* **PROBLEM**: The output is the lines below from the one with "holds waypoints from" through the one with "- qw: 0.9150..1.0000", both included, printed exactly and with no other line.

* **INFORMATION PROVIDED**:

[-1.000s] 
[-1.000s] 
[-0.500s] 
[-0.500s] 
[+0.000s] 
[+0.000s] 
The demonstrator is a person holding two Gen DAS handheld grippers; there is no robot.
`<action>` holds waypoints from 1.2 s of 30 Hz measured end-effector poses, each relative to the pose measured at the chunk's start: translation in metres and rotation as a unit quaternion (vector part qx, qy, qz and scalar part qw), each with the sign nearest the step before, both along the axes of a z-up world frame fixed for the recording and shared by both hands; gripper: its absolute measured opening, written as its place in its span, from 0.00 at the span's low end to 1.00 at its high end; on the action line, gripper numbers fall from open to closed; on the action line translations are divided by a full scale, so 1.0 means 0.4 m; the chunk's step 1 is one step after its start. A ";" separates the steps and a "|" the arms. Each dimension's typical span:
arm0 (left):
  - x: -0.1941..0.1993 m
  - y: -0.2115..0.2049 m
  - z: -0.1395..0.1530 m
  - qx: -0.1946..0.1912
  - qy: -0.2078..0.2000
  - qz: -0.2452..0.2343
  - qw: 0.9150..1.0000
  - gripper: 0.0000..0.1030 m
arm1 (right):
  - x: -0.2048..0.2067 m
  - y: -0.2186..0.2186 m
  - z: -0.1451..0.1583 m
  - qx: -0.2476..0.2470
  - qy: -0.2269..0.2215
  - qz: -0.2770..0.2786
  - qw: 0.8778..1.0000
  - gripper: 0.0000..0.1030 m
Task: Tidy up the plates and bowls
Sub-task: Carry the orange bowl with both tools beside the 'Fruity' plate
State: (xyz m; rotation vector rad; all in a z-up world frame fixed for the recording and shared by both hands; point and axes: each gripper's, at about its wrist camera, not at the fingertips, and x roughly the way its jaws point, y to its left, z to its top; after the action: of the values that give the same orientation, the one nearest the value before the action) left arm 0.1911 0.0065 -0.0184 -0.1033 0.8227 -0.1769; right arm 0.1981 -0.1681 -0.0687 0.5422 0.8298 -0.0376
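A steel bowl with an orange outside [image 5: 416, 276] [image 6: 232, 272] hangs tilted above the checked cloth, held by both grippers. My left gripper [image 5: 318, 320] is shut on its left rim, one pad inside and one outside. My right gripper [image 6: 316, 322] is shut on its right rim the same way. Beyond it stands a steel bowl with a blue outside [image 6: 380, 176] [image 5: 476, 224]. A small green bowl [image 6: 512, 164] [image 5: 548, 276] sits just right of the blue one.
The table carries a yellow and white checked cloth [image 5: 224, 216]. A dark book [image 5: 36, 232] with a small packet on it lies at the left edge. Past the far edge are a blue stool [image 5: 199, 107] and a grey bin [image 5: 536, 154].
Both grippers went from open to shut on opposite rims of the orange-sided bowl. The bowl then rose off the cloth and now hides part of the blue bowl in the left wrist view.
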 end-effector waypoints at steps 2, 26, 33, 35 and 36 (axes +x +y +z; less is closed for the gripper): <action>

* **ANSWER TO THE PROBLEM**:
`<action>` holds waypoints from 1.2 s of 30 Hz measured end-effector poses, each relative to the pose measured at the chunk's start: translation in metres and rotation as a unit quaternion (vector part qx, qy, qz and scalar part qw), each with the sign nearest the step before, both along the axes of a z-up world frame fixed for the recording and shared by both hands; gripper: its absolute measured opening, written as its place in its span, from 0.00 at the span's low end to 1.00 at its high end; on the action line, gripper numbers fall from open to closed; on the action line translations are divided by a full scale, so 1.0 means 0.4 m; the chunk's step 1 is one step after its start. A ";" separates the steps and a "|" the arms. Each dimension's typical span:
arm0 (left):
  - x: -0.1941..0.1993 m
  - y: -0.2115..0.2049 m
  - z: -0.1395..0.1530 m
  - qx: -0.1946..0.1912
  - qy: -0.2078..0.2000
  - qz: -0.2452..0.2343
  - qw: 0.9150..1.0000

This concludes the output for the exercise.